The Perinatal Safety Nurse Role: A key feature in a comprehensive perinatal safety program

Updated: Mar 23


A robust perinatal safety program is multifaceted and interdisciplinary, incorporating the following components: quality improvement methodologies, implementation and human factors science, data analysis, safety bundle/evidence-based protocols, safety event review and investigation, multidisciplinary simulation, and work around TeamSTEPPS, culture of safety, and health equity.  All of this work takes a village and requires ongoing collaboration between multidisciplinary frontline staff and hospital administration. Physician and nursing leadership face many barriers in getting this work accomplished. Staffing shortages, minimal administrative time for project work, competing priorities, and lack of personnel to do the work are all examples of these barriers. As such, there is a significant need for a dedicated nurse leader, whose sole focus is on patient quality and safety efforts in collaboration with a multidisciplinary team. This article discusses the main role responsibilities, areas of focus, and the value of a dedicated perinatal safety nurse as a key feature in a comprehensive perinatal safety program. 

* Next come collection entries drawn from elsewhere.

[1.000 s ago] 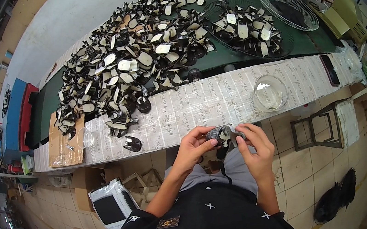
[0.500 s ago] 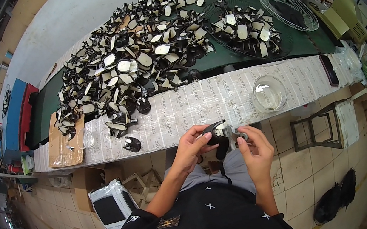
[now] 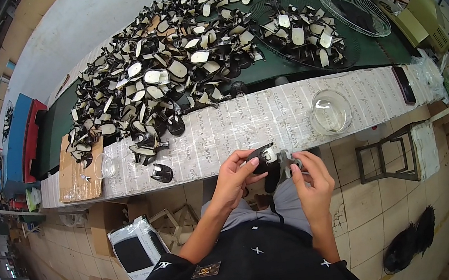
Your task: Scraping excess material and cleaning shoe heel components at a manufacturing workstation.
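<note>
Just beyond the table's near edge, my left hand (image 3: 236,177) grips a glossy black shoe heel (image 3: 264,161) with a cream-white part facing right. My right hand (image 3: 312,172) pinches a thin grey piece (image 3: 286,166) against the heel's right side; its kind I cannot make out. Another single black heel (image 3: 161,173) lies on the paper-covered table edge (image 3: 219,146), left of my hands. Behind it spreads a big pile of similar black heels (image 3: 151,77) with cream faces.
A round clear dish (image 3: 331,112) sits on the table at right, near a dark phone (image 3: 403,85). More heels fill a wire basket (image 3: 308,44) farther back. At left, a clear cup (image 3: 105,166) stands by cardboard (image 3: 77,176). A stool (image 3: 388,158) is below right.
The heel has turned slightly in my left hand, and the grey piece now shows lower beside it. My hands stay nearly in place. The view has shifted a little.
</note>
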Demonstrator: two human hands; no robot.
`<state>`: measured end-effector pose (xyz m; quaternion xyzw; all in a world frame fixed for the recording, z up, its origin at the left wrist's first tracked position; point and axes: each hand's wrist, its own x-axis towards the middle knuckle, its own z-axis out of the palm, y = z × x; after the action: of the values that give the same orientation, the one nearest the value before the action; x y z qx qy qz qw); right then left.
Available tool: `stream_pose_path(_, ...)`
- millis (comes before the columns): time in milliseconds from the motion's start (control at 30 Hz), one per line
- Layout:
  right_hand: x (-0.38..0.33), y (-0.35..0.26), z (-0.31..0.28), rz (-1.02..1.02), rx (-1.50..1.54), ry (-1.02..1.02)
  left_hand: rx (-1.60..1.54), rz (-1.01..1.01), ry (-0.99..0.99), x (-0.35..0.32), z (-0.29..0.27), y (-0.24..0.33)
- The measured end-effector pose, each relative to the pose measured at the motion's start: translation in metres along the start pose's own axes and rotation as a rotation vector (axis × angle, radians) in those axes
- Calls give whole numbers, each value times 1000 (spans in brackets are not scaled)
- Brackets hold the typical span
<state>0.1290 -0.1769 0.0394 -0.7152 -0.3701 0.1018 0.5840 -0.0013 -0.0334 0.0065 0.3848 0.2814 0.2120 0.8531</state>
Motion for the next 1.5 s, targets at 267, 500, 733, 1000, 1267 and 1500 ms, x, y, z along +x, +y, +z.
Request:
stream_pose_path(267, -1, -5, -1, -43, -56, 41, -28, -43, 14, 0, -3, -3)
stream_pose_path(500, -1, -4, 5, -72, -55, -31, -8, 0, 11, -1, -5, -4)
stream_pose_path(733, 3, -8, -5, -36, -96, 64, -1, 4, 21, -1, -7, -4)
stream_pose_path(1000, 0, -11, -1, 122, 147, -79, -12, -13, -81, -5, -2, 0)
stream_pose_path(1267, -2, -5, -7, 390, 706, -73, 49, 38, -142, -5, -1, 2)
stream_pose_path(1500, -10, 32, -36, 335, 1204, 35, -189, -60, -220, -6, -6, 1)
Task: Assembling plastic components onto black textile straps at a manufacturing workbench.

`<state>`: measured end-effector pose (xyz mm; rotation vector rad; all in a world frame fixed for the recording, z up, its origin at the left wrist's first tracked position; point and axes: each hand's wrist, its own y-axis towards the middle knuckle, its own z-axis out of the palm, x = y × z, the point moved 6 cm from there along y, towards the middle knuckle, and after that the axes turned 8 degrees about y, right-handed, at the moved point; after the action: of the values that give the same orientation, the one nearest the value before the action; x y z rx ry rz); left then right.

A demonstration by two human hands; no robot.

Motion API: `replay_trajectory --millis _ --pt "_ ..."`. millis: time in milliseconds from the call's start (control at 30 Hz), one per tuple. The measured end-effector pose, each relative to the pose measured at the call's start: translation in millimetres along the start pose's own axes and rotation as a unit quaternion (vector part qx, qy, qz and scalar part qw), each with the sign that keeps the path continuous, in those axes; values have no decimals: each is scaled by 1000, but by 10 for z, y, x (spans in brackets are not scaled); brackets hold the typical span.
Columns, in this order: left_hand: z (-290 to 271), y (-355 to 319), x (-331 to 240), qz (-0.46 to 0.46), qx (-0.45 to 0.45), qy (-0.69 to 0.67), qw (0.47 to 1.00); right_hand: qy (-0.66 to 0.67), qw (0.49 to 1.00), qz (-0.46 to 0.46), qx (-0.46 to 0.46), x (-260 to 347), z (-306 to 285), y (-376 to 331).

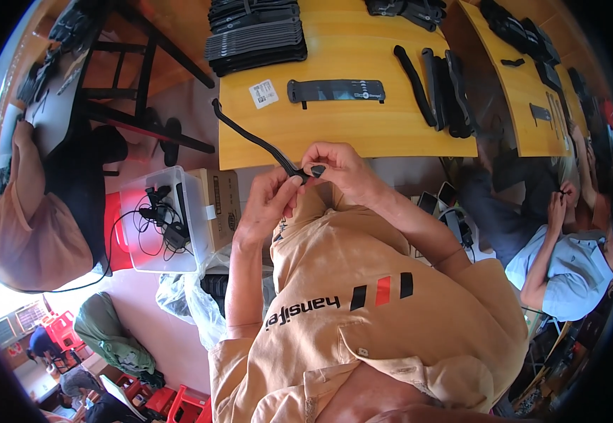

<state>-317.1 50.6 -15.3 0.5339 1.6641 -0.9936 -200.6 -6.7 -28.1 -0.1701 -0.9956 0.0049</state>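
A long, narrow black strap runs from my hands up and left, its far end lying over the left edge of the yellow table. My left hand is closed on the strap near its lower end, thumb on top. Fingers pinched, my right hand grips the strap's dark end piece right beside the left hand. Both hands are just off the table's near edge, in front of my body. On the table ahead lies a flat dark band with a pale print, and a white label is left of it.
Stacked black bands fill the table's far left; folded black straps lie at its right. Left below stands a clear plastic bin with black cables, against a cardboard box. Co-workers sit left and right.
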Motion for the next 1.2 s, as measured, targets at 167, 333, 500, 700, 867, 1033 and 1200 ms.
replay_trajectory --millis 167,333,500,700,867,1033,1200 --pt "21 26 99 2 -53 -17 998 -112 992 -39 -40 42 43 20" --pt "21 42 84 6 -92 82 992 -169 984 -27 -44 17 60 50" --pt "33 -19 46 -2 -48 9 999 40 995 65 61 -70 54 45" --pt "20 -62 10 -15 -40 -79 996 38 996 61 61 37 164 11" --pt "-43 -87 -19 -9 -112 -71 991 -275 953 -125 10 308 330 -44" --pt "-4 -151 -50 -22 -116 -73 990 -389 880 -270 29 331 398 -91" --pt "5 -194 -121 -1 -87 -71 994 -224 956 -175 76 312 374 -63"
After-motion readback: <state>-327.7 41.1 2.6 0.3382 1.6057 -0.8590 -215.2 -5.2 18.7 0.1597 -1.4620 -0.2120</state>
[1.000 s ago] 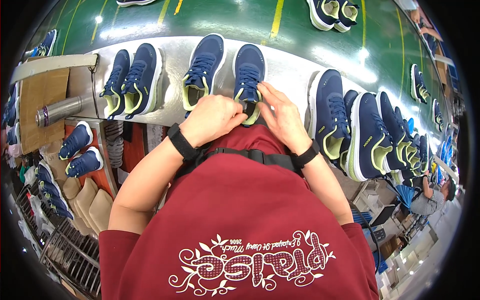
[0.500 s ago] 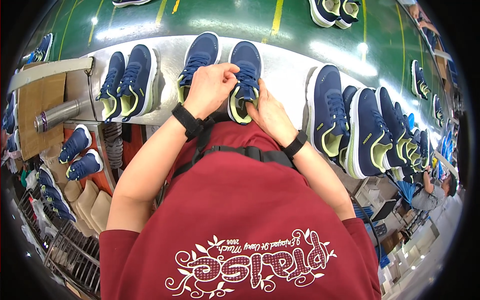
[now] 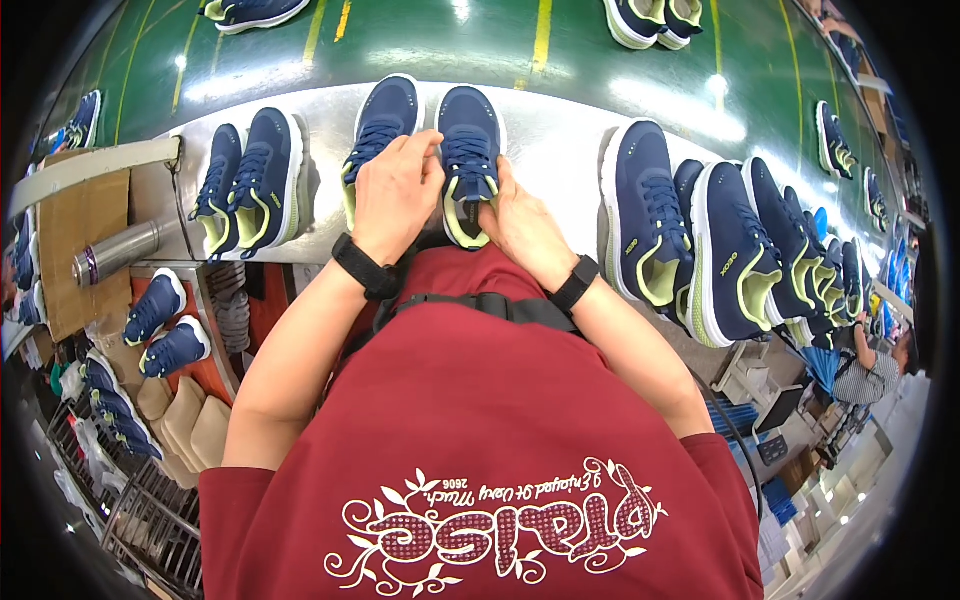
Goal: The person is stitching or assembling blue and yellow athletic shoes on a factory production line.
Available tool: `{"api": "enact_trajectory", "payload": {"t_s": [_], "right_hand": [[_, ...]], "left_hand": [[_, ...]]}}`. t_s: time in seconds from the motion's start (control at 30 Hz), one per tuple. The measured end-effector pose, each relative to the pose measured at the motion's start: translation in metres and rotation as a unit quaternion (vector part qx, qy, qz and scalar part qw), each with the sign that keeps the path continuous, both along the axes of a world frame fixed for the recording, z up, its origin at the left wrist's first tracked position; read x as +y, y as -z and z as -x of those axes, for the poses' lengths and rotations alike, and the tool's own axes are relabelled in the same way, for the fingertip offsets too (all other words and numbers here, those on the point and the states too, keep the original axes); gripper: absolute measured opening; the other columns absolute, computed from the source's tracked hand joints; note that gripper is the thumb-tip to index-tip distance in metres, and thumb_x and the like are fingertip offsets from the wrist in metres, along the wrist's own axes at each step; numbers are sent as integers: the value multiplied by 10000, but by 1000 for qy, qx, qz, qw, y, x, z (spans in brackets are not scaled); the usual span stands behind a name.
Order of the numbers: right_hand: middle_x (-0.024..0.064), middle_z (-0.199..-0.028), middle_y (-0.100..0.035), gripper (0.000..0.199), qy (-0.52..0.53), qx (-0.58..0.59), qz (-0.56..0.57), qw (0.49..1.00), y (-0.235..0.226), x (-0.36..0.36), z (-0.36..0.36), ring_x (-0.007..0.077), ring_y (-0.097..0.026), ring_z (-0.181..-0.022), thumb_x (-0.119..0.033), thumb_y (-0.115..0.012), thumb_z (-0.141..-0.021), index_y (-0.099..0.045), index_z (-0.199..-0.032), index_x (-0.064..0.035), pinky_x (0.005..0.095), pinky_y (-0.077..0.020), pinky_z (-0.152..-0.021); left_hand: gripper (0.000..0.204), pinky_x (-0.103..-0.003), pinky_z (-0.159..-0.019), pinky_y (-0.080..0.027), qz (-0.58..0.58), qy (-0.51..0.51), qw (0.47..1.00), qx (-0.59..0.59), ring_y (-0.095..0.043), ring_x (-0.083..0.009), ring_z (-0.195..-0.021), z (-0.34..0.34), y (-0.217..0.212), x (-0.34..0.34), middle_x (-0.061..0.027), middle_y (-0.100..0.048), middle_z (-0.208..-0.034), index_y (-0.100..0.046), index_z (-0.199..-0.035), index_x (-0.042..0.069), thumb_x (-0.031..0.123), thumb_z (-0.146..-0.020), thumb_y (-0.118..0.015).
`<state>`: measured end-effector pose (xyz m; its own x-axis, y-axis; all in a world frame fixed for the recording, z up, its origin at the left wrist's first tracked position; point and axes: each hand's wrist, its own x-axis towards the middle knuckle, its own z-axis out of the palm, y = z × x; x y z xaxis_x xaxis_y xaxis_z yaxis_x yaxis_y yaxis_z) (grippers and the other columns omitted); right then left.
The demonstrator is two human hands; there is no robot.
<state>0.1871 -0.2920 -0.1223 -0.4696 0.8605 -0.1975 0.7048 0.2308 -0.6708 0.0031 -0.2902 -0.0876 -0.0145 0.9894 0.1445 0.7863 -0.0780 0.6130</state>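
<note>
A navy sneaker (image 3: 468,125) with lime lining and a white sole stands in front of me on the metal ledge, toe pointing away. My right hand (image 3: 525,225) grips its right side near the heel, thumb at the collar opening. Curled in a pinch, my left hand (image 3: 398,195) is at the left edge of its laces; whatever is between the fingertips is too small to make out. Just to the left, another navy sneaker (image 3: 390,105) stands beside it, its rear partly hidden behind my left hand.
A pair of sneakers (image 3: 265,165) stands left on the metal ledge (image 3: 555,125); several more sneakers (image 3: 645,215) crowd the right. Beyond runs a green conveyor belt (image 3: 420,45) carrying shoes. At left are a metal cylinder (image 3: 120,250) and cardboard (image 3: 90,210). A person (image 3: 868,375) sits far right.
The view has shifted slightly. My left hand's pinched fingers have moved off the middle of the laces to their left edge. My right hand stays at the sneaker's side. Shoes on the belt have shifted.
</note>
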Motion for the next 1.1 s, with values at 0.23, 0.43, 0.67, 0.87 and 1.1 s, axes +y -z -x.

Current State: Maternal Morbidity and Mortality

Data from the Centers for Disease Control and Prevention's Pregnancy Mortality Surveillance System has shown that the risk of pregnancy-related death in the United States is unacceptably high. Complications in pregnancy resulting in death, impact approximately 700 women per year (Peterson et al., 2019). These may have occurred during the pregnancy, around the time of birth, and through the first year post-delivery. Further investigation conducted by statewide mortality review committees has shown that approximately sixty percent of patient deaths were preventable, with contributing factors identified in the following areas: community (transportation difficulties), hospital-specific (inexperience managing obstetric emergencies), patient (inadequate knowledge of maternal early warning signs), provider (failure to diagnose) and system-related (insufficient access to care) (Peterson et al., 2019).  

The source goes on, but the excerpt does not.